I am still very sick.
It’s now been about six months since this episode started, and I still
have yet to pull out of it. I am making arrangements to check myself into
an inpatient facility as soon as I can figure out the financial situation.
But now, I have hope. I felt before that there was no purpose to
being alive, if I was such a screwup. Now, I know what I want more than
anything in the world. The joy, relief, and hope I felt from a silly man
on the internet giving a crap about those with depression is something I can’t
put into words. And not everyone is able to hear that.
I want to give people that
hope. I want to be the person that I wished would have been there for me
when I was being abused. I want to love people, even if they are sick.
I want to talk with anyone who is lonely and be their friend. I
want to be an older sibling for those who didn’t have anyone to protect them
from their parents. I want to be the mother figure to someone that I wasn’t able to have. I want to make people who can only feel sadness laugh
like nothing else can make them laugh. I want to care, I want to help, I
want to be there to tell anyone who needs to hear it that “you’re okay.
I’ve got your back.”
markiplier, if you read this (which
I know you won’t because this is insanely long), I want you to know something
important. What matters the most to me and others who struggle with
severe depression isn’t your popularity. It’s not your skill (or lack thereof in some cases)
of games. It’s not whether or not you upload a video on time. it’s
not whether your video is edited well or not. It’s not your
attractiveness, your charisma, or your talent.

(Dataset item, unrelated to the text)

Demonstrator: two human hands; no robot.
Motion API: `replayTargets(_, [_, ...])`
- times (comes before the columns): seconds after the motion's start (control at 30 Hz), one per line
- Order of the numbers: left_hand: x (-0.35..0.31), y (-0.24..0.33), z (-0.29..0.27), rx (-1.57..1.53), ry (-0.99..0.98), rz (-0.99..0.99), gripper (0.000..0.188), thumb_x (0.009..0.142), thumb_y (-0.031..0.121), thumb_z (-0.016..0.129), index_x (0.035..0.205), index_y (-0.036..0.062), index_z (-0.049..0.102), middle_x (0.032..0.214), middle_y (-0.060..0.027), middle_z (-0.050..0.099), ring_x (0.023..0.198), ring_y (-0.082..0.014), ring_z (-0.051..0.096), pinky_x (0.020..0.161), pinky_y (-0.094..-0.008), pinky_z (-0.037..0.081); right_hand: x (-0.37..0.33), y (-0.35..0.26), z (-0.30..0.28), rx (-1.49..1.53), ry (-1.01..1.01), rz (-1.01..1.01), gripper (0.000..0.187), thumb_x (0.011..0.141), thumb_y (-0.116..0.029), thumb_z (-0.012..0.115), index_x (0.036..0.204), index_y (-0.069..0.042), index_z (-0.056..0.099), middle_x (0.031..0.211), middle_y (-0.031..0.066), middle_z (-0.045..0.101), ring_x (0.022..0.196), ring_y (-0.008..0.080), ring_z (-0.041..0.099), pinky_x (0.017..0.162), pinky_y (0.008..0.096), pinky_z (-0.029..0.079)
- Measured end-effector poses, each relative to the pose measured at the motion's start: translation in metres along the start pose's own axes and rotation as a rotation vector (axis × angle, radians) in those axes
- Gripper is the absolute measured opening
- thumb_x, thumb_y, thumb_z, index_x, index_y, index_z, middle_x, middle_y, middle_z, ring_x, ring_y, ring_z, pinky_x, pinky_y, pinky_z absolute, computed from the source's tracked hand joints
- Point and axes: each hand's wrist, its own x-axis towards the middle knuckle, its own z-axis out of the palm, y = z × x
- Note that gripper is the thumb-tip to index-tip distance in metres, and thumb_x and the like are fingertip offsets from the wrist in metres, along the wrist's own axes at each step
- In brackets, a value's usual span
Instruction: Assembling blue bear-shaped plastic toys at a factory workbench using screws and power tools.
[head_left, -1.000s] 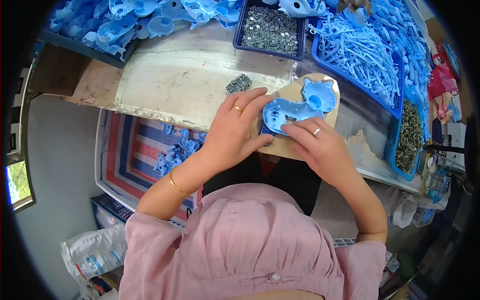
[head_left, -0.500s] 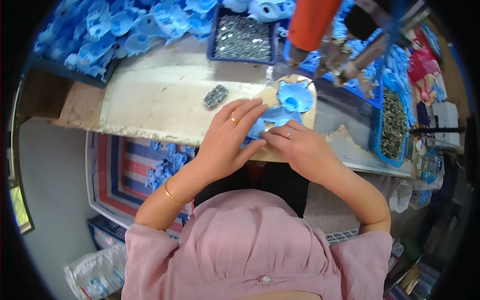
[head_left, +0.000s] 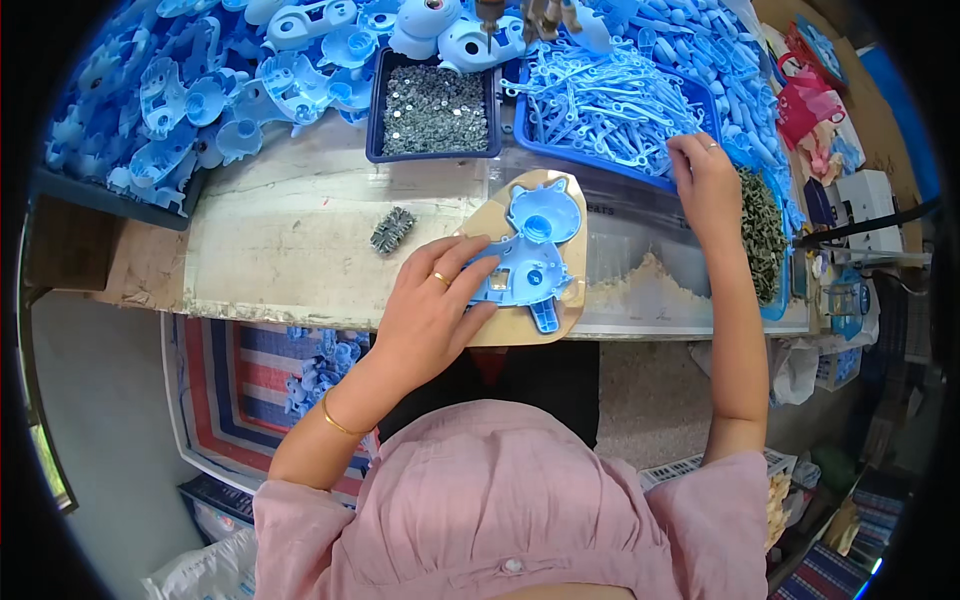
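Note:
A pale wooden board (head_left: 560, 318) lies at the table's front edge and carries a light-blue animal-shaped plastic shell (head_left: 548, 262), hollow side up. My left hand (head_left: 430, 295) lies over the shell's left part, fingers stretched out and thumb apart. A small blue plastic piece (head_left: 544, 316) sits at the shell's lower edge. Farther right, my right hand (head_left: 712, 182) is at the near right edge of a blue tray (head_left: 600, 160) of thin light-blue plastic rods (head_left: 610, 105). Its fingers are bent together; whatever they hold is hidden.
Left of the board lies a small heap of metal parts (head_left: 393, 230). Behind it stands a dark tray of small metal pieces (head_left: 436, 110). Blue shells (head_left: 165, 100) pile at the far left. A basket of metal parts (head_left: 762, 230) is right; a metal tool tip (head_left: 490, 15) hangs above.
My right hand has left the shell and reached right to the tray of rods. My left hand stays on the shell. The view has shifted, and the orange tool part has gone out of it.

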Motion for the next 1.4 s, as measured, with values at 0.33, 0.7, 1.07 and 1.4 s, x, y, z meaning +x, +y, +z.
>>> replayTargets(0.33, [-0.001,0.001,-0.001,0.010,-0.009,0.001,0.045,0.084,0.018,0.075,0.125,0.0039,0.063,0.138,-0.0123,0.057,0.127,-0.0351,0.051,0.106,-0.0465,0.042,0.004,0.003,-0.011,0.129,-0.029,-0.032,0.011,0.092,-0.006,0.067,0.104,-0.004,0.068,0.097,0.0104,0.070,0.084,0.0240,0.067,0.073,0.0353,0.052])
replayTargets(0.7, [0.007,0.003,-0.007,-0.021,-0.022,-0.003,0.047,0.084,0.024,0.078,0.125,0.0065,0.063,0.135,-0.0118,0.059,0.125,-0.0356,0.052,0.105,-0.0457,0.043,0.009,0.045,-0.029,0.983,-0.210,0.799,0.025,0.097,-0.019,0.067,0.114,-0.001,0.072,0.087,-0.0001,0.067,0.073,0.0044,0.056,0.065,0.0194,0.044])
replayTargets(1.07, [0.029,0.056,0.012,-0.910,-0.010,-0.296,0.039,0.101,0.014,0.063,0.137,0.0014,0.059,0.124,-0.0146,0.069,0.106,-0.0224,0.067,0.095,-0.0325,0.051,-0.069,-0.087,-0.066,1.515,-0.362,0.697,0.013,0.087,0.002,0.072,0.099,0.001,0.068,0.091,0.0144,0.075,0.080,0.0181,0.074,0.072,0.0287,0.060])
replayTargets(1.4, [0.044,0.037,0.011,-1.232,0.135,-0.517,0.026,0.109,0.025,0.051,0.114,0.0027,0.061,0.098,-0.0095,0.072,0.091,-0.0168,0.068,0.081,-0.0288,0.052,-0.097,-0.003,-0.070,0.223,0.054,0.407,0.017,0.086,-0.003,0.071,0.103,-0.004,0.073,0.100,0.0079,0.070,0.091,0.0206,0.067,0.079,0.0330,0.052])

What kept me alive was your
faith in me. In all of us.
Markiplier is someone I
deeply respect more than anyone else in my life. Not just because of the
personal connection I have to that play through, but because he is someone to
believe in. If there’s anyone who can change the world, it’s him. His
wisdom, leadership skills, and contagious passion are fueling a fire that is
catching quickly. And I believe, more strongly than I believe anything
else, Markiplier is going to change the world.